# In eclipse jre pfad angeben



## yusuf (24. November 2007)

hiho,

ich habe java und eclipse heruntergeladen. Ich wollte Eclipse starten, er findet aber die jvm (virtuelle maschine) bzw. jre pfad nicht. Weiß jemand, wie ich das einstellen kann.


Grüße

yusuf


----------



## zeja (25. November 2007)

Mit welchem Betriebssystem arbeitest du denn?


----------



## yusuf (25. November 2007)

windows xp.

Aber ich denke das Problem liegt nicht am Betriebssystem. Er sucht nämlich jre.libs woanders.
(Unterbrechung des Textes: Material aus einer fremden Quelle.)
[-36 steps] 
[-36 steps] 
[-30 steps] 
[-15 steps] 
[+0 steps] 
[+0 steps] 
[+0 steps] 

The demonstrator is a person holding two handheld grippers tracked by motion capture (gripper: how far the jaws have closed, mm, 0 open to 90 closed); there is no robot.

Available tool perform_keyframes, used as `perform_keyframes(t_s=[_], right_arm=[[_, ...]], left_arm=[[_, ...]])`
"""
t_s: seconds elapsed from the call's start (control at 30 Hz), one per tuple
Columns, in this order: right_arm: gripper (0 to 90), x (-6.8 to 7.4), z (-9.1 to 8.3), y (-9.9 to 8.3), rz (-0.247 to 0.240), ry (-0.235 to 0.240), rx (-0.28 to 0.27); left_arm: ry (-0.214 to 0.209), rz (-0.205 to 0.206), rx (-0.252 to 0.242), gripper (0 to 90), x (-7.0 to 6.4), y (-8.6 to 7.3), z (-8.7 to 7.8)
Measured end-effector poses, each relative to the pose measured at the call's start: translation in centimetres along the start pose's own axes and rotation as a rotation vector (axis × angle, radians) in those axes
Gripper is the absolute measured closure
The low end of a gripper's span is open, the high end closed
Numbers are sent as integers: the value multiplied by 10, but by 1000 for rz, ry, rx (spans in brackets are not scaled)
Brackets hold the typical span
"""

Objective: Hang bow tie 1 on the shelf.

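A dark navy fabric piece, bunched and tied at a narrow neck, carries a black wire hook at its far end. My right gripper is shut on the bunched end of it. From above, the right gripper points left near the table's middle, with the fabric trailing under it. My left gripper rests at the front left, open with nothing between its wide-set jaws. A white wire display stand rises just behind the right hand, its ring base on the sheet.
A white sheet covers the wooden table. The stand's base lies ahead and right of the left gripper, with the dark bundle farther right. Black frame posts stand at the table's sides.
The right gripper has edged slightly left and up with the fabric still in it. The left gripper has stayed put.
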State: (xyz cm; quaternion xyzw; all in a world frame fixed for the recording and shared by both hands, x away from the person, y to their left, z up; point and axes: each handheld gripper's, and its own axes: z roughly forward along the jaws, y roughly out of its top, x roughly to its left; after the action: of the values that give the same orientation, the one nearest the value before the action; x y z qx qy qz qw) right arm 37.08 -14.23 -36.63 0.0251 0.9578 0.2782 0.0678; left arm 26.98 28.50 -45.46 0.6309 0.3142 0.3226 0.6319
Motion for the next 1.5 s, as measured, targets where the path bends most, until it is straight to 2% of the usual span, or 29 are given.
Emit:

Die ordnerstruktur, die der Eclipse sucht, habe ich nicht..


----------



## zeja (25. November 2007)

Schau mal dort unter Punkt 9: http://www.torsten-horn.de/techdocs/java-install.htm#InstallationUnterWindows

Du musst aus deiner Java-Installation zumindest den bin Ordner in den PATH aufnehmen. Wenn alles richtig ist sollte 
java -version
in der Kommandozeile dir die korrekte Java Version ausgeben.


----------



## yusuf (25. November 2007)

ok danke ich schaue mal ob ich das hinbekomme+

Gruß


----------



## Oliver Gierke (25. November 2007)

Eigentlich sollte es reichen JAVA_HOME gesetzt zu haben...

Gruß
Ollie


----------